PROMPT:
Scan the material below for every line with the string "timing", and copy those lines.

RECORDS FOR THIS TASK:
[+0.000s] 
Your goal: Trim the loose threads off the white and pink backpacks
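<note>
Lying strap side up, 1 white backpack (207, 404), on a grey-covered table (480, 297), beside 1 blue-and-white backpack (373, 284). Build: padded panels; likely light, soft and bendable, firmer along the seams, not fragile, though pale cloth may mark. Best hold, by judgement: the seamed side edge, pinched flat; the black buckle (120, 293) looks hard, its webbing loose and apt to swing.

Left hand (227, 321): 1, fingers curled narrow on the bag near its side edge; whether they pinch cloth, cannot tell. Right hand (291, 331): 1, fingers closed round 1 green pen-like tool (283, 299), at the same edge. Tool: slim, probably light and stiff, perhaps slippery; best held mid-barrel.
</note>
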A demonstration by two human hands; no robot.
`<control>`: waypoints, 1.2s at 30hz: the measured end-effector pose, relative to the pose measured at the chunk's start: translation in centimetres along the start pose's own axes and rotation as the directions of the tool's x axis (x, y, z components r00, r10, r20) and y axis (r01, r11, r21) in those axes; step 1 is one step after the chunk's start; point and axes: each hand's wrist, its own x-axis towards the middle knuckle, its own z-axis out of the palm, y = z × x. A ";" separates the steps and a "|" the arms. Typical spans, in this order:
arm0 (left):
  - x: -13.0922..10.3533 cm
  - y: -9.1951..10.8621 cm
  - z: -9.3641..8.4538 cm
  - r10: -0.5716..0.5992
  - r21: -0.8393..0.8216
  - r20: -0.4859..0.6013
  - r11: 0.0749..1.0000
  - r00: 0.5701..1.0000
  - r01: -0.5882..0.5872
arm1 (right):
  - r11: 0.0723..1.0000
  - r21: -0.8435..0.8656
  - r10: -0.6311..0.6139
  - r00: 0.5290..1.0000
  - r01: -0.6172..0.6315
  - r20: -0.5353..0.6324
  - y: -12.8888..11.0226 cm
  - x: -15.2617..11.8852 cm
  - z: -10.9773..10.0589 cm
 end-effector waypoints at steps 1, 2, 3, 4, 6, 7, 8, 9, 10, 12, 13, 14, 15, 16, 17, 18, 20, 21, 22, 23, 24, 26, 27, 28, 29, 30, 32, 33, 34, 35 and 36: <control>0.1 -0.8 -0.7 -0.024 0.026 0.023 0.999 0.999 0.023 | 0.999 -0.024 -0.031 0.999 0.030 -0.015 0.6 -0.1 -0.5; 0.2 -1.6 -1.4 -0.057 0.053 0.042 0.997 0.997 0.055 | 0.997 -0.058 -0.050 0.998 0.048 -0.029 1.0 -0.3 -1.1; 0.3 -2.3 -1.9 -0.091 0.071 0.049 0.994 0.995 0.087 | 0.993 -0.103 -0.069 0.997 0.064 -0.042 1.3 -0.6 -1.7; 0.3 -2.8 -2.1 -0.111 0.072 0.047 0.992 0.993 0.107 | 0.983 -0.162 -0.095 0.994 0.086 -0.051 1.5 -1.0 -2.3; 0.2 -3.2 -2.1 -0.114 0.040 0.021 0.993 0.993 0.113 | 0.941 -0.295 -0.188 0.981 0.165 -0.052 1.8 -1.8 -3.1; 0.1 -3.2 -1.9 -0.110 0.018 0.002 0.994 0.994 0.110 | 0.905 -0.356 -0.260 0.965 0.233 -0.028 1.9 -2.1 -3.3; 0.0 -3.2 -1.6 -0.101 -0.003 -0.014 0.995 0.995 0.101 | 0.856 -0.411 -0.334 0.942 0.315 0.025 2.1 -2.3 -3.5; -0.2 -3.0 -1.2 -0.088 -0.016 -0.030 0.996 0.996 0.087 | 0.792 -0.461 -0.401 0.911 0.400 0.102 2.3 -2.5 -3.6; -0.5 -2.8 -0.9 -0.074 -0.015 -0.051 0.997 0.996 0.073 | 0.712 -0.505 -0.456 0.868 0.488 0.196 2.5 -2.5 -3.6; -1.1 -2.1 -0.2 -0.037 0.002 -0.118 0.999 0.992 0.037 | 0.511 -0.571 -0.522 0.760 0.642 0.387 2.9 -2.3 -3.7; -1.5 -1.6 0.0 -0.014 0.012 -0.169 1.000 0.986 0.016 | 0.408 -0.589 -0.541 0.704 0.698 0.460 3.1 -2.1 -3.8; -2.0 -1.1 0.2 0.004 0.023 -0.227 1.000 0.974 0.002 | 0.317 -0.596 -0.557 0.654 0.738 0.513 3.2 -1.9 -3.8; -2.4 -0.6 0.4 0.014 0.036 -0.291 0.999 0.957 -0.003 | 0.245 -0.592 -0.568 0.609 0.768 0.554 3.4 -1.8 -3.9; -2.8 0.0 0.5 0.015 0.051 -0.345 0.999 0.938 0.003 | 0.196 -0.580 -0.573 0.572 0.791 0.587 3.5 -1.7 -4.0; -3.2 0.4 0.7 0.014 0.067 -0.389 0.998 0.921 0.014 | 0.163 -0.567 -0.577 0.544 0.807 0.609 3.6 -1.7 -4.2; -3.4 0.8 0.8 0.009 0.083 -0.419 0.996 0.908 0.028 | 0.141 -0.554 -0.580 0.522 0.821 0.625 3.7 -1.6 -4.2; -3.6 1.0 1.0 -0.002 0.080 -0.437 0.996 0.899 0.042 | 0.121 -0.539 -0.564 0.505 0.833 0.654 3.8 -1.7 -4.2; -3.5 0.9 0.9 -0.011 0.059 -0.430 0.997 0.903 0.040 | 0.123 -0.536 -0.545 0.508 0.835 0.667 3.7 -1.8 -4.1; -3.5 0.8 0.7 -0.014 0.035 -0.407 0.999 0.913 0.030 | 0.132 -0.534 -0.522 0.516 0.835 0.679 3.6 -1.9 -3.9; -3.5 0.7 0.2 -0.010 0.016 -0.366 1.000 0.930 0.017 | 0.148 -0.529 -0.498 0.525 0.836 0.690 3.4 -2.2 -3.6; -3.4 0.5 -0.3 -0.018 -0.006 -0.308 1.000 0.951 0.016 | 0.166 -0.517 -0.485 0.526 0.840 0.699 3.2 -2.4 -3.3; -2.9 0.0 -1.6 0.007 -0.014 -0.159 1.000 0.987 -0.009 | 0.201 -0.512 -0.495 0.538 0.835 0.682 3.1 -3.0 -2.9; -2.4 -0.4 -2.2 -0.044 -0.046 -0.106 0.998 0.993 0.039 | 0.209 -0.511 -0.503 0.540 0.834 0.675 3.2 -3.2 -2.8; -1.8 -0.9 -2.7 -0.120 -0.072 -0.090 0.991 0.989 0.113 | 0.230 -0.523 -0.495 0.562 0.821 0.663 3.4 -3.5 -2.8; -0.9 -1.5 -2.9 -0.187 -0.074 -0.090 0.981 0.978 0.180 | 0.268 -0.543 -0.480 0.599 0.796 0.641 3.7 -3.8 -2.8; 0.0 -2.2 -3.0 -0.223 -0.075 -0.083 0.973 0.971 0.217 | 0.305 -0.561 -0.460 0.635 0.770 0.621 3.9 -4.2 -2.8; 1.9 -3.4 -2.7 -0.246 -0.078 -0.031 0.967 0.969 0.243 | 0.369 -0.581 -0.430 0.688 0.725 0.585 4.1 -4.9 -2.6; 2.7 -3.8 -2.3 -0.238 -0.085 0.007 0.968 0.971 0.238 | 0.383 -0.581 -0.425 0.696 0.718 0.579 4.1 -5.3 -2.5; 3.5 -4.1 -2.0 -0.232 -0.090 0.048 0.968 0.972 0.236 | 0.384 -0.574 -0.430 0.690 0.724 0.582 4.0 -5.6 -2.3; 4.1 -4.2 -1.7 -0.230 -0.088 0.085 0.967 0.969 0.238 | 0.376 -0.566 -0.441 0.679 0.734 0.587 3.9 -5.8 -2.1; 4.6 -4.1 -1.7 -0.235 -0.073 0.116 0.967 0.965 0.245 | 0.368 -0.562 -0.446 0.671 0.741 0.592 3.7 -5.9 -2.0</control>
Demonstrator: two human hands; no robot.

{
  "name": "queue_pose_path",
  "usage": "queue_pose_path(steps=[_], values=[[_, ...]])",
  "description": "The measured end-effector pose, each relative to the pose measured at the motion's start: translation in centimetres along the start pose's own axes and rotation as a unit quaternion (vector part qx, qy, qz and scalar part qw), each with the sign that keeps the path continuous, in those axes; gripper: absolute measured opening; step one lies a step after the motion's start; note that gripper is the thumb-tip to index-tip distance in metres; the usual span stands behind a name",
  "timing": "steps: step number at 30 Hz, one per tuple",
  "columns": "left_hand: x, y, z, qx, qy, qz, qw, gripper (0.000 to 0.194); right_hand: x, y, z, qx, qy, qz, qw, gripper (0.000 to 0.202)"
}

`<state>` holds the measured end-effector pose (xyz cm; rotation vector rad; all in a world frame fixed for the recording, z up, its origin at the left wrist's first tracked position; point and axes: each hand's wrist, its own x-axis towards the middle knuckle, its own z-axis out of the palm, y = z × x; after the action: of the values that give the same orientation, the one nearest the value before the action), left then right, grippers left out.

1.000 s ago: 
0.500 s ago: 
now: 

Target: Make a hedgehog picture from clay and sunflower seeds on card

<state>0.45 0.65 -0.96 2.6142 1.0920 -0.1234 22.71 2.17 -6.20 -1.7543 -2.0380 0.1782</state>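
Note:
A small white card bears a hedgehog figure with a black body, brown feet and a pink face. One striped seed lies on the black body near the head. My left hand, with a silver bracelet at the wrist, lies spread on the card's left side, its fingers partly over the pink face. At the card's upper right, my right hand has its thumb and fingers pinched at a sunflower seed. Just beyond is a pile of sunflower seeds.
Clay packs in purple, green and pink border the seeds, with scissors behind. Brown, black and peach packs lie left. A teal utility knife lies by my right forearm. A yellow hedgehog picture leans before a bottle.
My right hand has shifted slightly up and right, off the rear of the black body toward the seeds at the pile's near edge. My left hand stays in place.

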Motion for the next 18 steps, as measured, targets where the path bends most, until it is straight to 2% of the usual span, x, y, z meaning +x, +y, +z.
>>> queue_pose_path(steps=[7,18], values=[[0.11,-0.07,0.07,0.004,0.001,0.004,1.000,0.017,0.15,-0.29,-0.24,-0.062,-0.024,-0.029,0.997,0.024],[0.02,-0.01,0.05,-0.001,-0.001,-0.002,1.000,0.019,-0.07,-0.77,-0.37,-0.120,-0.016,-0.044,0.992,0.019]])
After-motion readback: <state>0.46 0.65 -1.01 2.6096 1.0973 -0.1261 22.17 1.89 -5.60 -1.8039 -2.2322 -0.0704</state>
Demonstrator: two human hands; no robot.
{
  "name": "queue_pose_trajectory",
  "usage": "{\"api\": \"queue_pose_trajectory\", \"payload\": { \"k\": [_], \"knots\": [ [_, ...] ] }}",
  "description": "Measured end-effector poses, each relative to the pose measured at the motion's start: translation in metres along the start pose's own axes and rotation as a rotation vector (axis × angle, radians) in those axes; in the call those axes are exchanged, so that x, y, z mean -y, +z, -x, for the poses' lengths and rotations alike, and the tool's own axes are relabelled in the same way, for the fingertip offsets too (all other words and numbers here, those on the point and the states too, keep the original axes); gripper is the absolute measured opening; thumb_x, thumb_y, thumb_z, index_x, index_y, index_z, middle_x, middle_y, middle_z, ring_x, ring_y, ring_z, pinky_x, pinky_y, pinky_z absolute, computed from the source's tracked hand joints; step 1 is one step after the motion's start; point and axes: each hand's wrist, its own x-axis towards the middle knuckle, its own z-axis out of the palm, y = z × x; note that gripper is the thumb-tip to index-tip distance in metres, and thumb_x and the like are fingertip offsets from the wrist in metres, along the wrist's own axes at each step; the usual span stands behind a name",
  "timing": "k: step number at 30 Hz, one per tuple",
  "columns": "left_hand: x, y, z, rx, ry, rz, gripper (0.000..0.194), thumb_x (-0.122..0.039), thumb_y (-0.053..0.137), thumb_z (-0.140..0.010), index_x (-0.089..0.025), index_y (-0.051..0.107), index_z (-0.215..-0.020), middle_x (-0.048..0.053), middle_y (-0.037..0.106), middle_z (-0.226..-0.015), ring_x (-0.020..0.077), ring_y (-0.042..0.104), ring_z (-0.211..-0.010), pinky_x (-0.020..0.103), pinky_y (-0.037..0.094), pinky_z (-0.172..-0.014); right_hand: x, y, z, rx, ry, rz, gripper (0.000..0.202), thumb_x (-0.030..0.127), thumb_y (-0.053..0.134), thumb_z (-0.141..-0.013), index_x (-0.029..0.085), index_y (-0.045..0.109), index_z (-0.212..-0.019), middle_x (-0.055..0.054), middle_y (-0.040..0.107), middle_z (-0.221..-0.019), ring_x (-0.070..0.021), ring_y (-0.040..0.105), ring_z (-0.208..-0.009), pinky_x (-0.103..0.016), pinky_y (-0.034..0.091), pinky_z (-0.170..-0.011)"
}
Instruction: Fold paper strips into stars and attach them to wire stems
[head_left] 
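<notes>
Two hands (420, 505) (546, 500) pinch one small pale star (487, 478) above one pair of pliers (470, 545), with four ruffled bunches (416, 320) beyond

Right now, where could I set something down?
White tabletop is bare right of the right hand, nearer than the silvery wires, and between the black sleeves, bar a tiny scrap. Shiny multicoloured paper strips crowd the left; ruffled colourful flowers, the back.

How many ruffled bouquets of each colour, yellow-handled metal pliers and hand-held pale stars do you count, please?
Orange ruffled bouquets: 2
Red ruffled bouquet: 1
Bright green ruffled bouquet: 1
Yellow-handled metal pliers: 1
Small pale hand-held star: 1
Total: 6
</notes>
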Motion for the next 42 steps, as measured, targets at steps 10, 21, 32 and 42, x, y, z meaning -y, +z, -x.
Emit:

TASK OUTPUT:
  "timing": "steps: step number at 30 Hz, one per tuple",
  "timing": "k: step number at 30 Hz, one per tuple",

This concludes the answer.